Aquella noche permanecí en vela durante horas, hojeando las páginas de un libro, fingiendo leer, removiendo las sábanas, respirando hondo y fingiendo estar dormida, desenchufando el micrófono unos breves segundos o durante unos minutos de vez en cuando. Creo que conseguí transmitir con bastante credibilidad la idea de que una clavija andaba floja, que se desconectaba y se reconectaba sola en función de mis movimientos, pero eso no sirvió para apaciguarme. Frank no tiene un pelo de tonto y no estaba de humor para concederme el beneficio de ninguna duda.

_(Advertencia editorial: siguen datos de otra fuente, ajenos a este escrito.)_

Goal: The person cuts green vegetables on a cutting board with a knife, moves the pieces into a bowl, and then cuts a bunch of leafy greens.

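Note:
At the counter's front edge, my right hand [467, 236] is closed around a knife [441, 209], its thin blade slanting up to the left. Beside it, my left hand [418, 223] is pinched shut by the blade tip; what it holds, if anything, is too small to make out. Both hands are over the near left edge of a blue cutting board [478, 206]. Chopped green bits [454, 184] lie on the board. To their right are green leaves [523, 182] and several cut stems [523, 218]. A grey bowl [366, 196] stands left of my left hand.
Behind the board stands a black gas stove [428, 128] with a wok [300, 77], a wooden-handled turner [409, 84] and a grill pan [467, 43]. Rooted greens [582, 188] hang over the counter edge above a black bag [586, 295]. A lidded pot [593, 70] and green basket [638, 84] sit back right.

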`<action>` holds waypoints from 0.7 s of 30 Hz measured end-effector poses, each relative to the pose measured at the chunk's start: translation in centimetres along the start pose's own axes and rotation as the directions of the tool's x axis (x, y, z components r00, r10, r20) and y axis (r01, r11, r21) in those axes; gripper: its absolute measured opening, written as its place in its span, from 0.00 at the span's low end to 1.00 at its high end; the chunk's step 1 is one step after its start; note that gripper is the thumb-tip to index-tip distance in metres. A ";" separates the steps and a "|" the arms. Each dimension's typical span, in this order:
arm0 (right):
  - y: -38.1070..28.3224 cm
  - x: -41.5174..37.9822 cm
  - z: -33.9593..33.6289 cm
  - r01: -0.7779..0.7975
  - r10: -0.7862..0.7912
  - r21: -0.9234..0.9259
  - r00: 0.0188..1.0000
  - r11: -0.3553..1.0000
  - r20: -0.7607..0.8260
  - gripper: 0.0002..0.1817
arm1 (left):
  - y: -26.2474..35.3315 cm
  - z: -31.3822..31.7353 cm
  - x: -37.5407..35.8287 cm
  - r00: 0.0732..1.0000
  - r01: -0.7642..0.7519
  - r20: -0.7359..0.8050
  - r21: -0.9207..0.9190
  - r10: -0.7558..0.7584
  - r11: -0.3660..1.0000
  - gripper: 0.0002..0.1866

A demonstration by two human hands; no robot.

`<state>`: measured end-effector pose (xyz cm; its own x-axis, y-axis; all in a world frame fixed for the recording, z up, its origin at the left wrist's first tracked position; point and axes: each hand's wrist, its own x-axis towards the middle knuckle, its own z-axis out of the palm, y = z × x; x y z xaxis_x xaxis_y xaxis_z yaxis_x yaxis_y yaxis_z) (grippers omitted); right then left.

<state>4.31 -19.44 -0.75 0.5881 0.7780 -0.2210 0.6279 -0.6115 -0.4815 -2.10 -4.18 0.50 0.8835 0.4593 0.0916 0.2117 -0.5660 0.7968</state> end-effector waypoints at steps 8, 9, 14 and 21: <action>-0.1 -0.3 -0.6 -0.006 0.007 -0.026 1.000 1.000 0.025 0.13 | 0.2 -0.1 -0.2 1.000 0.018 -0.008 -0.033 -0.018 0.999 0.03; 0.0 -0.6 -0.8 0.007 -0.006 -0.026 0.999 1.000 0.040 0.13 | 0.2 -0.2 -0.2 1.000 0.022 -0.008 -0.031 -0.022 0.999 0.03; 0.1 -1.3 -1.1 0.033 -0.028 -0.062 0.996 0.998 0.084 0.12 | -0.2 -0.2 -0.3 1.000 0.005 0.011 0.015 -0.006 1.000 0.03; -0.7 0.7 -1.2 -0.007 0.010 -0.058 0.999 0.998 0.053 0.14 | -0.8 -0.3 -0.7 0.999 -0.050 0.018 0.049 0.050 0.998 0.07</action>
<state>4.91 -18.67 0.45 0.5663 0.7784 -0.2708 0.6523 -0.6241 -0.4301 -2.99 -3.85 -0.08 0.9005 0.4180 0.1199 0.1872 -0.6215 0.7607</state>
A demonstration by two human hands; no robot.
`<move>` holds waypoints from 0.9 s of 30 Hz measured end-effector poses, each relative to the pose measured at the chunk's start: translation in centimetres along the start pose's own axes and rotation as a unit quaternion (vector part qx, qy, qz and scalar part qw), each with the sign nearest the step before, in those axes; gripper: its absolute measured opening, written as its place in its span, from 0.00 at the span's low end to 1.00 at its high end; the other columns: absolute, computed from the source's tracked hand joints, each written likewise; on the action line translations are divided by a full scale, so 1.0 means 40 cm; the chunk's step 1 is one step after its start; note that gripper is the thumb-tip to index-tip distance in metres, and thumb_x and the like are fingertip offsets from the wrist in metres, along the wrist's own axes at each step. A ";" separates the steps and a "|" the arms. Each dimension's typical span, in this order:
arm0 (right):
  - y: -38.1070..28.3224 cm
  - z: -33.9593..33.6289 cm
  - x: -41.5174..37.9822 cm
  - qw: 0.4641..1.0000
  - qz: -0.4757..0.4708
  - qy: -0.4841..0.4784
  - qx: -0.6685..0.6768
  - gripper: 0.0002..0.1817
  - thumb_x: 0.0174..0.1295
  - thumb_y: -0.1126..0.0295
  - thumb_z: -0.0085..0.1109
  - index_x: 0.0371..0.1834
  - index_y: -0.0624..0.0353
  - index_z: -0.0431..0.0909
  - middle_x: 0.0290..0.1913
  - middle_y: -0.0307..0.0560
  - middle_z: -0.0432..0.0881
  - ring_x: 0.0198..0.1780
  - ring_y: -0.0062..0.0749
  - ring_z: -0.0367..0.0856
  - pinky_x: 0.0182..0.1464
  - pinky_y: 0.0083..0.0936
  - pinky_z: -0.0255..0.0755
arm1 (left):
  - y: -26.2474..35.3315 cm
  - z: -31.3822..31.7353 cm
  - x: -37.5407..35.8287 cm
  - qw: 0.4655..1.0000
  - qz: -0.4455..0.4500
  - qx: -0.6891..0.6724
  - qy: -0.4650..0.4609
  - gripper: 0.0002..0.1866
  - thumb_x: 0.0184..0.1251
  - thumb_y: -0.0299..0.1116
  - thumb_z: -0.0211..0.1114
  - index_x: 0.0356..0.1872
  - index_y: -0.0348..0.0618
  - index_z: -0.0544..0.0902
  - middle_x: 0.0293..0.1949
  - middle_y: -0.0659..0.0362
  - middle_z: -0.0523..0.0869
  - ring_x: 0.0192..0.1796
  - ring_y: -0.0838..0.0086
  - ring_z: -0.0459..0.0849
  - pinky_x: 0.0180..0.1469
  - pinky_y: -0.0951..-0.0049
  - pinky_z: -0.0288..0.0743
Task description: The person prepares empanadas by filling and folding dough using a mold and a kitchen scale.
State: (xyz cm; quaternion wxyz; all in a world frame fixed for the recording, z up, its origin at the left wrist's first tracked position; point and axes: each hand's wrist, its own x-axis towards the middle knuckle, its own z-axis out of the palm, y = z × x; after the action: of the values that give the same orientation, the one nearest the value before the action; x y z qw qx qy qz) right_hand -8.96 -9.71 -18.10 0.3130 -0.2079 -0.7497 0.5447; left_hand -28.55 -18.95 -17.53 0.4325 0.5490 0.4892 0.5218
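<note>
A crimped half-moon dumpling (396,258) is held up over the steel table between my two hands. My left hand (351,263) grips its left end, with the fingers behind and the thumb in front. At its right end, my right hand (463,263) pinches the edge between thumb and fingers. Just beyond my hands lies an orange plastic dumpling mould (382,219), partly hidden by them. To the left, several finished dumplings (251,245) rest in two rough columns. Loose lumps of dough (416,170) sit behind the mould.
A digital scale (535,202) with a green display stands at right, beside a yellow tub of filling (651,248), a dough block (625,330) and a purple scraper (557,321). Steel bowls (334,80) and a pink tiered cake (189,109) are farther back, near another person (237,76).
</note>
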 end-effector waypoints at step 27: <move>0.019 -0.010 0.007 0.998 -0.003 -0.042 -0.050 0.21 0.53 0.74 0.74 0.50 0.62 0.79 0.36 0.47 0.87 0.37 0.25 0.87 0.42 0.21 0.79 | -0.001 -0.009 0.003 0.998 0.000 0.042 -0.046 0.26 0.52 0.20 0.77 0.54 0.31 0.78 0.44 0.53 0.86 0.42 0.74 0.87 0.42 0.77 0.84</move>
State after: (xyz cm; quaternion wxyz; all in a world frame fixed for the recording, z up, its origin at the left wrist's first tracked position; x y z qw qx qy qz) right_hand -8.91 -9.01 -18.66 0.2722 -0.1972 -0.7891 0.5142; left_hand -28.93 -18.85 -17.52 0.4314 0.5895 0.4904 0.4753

Frank a mi izquierda, Daniel a mi derecha y yo atrapada en el medio, con Lexie. Invertí el tiempo, mientras jugaba a mi jueguecito personal con la clavija del micro, en intentar descifrar cómo me las había apañado, logísticamente, para acabar en el lado opuesto de absolutamente todas las personas involucradas en aquel caso, incluidas aquellas que se encontraban en flancos opuestos entre ellas mismas. Antes de dormirme finalmente, levanté la silla del tocador de Lexie por primera vez en semanas y la usé para atrancar la puerta.
El sábado transcurrió rápidamente, en una especie de aturdimiento dantesco. Daniel había decidido que nos convenía pasar el día lijando suelos, en parte, se suponía, porque hacer bricolaje siempre los había sosegado y en parte para mantener a todo el mundo en la misma estancia, donde él pudiera controlarnos.
– El suelo del comedor está hecho un asco -comentó a la hora del desayuno-. Empieza a tener un aspecto terriblemente gastado, como el del salón. Opino que estaría bien que empezáramos a lijarlo. ¿Os parece?